Cet acte public, cette soif de sang pour étouffer dans l’œuf un bel élan des jeunes de différents milieux est un crime abject. S’y ajoute la rumeur que telle jeune femme en particulier est recherchée, la rumeur que des listes sont dressées de personnes à réduire au silence, la rumeur que tel décret bidon sur le crime de haute trahison sera bientôt mis en vigueur contre celles et ceux qui osent dénoncer le gouvernement ici et surtout à l’étranger. Alors qu’ont lieu – et là ce ne sont pas des rumeurs – des assassinats auxquels des esprits macabres voudraient trouver une vertu exemplaire. Alors que des partisans du pouvoir commettent toutes sortes d’exactions, dépossèdent des gens de leurs biens.

Messieurs, l’image de ces hommes en uniforme arrachant une banderole des mains d’un petit groupe de jeunes femmes ne fait pas honneur à la police, à l’Etat. Réflexe machiste ou misogyne de la part des agents ? Possible. Il y a encore quelques mâles aussi bêtes qu’arriérés qui n’aiment pas que les femmes se mêlent de la chose publique. Mais même lorsque cela tiendrait de l’initiative personnelle, voilà un pays auquel on a volé son présent et l’on voudrait en plus menacer son avenir dans sa chair.

Le vice de ceux qui sont aveuglés par l’obsession du pouvoir, l’habitude de la cooptation, du marchandage pour corrompre, amadouer, assujettir, est de croire que l’humanité entière obéit à leurs codes et souhaite leur ressembler. Faux. À part quelques sbires et thuriféraires, quelques obsédés de l’argent facile, qui voudrait ressembler à des gens qui n’ont rien accompli ? Quand on n’est rien de plus que le pouvoir que l’on exerce, on est mort symboliquement.
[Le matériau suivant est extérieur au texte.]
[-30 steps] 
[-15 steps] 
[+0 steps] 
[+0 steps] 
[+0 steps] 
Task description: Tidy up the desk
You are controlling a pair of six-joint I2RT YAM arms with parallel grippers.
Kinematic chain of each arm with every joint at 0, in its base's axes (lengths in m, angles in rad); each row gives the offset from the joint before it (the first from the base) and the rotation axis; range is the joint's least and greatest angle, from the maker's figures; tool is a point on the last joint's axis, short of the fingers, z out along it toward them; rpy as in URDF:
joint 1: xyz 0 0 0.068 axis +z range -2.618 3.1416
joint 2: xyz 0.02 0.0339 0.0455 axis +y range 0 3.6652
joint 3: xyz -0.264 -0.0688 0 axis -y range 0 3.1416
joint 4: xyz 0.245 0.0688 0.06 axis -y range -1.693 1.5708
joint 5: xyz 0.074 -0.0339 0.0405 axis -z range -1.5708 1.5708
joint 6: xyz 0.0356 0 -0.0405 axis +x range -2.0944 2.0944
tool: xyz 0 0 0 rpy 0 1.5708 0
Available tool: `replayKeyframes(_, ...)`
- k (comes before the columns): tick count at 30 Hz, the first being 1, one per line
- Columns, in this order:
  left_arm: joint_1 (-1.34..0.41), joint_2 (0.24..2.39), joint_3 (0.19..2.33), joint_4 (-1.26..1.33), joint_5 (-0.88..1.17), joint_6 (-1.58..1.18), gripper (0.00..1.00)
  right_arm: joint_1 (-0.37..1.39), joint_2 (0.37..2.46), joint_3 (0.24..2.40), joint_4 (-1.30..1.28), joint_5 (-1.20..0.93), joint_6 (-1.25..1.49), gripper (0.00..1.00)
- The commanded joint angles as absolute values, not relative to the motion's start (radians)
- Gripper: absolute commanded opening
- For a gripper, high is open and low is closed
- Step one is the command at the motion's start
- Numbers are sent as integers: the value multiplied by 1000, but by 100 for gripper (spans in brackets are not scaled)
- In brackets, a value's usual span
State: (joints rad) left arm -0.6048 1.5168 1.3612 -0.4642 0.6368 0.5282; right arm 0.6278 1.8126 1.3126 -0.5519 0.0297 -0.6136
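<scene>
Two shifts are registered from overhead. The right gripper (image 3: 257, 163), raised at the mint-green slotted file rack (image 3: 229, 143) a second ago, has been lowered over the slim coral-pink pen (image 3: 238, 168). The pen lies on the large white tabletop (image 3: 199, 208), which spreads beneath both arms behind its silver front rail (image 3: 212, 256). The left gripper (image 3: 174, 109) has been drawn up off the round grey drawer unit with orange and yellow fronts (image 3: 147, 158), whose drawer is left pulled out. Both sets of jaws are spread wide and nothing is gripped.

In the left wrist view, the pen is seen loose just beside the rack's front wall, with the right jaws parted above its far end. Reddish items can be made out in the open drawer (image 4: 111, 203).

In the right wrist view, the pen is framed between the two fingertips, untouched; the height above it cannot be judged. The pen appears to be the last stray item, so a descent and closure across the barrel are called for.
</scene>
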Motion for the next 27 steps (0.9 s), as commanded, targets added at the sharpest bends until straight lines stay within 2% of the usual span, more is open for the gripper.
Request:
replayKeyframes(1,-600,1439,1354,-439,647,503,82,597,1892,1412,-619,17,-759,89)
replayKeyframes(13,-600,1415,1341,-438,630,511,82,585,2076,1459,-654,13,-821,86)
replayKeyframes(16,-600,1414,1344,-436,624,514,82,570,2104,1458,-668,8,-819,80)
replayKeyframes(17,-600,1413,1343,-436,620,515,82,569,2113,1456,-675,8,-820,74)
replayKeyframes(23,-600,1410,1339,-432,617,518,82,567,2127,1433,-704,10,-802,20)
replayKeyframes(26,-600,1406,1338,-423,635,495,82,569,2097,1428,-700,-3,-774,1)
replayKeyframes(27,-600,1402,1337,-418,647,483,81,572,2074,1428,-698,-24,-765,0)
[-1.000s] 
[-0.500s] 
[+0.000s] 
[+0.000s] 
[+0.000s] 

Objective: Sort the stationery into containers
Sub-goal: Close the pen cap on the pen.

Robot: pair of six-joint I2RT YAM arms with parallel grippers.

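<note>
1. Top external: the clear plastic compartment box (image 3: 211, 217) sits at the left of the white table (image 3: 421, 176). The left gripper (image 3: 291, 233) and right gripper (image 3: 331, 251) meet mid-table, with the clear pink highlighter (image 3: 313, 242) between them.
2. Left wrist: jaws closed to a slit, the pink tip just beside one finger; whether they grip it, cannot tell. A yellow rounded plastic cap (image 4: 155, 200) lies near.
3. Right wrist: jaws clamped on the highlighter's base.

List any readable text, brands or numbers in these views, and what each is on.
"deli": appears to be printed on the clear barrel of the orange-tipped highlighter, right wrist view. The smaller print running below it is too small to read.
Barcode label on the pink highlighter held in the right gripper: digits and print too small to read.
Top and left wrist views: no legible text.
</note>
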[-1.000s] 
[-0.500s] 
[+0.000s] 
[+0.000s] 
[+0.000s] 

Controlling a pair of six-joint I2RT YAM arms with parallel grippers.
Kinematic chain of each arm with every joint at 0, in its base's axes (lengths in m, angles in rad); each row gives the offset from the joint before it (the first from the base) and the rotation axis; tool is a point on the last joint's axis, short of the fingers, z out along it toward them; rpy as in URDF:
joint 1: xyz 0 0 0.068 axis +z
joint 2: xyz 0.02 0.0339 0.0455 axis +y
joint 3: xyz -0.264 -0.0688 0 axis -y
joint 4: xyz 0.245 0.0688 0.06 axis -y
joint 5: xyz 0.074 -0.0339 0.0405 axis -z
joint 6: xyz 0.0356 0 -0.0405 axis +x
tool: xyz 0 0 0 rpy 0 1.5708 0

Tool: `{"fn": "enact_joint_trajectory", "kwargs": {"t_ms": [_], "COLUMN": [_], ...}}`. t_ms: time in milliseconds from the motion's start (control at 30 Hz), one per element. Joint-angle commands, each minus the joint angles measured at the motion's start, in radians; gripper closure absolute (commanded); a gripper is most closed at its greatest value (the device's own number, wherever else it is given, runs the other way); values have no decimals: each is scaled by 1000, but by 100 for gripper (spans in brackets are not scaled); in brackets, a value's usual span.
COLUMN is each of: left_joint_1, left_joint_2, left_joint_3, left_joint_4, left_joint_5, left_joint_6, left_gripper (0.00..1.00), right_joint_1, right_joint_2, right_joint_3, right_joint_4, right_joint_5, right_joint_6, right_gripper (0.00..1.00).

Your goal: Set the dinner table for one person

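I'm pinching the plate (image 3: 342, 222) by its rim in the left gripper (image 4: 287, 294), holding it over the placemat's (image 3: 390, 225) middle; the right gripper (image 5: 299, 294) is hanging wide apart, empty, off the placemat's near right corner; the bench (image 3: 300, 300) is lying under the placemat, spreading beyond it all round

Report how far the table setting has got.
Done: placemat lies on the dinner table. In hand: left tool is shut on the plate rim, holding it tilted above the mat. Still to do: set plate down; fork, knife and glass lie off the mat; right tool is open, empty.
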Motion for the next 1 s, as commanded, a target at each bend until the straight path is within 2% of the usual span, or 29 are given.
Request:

L’avenir, on peut seulement le retarder. Mais il se fera. Parce qu’il y a ces jeunes. Leur énergie. Leur conviction. Peut-être, au sein du PHTK et du pouvoir, quelqu’un le sait-il. Et ce que ce quelqu’un a voulu tuer en ordonnant de réprimer l’élan de ces jeunes, c’est l’image de lui qui indigne leurs yeux.

Ceux qui ont ordonné l’action répressive de ce 29 juin 2020 sont des assassins de l’avenir. Rien de plus. Et ceux qui les soutiennent, rien de plus que les complices du crime. Il y a des comptes à rendre.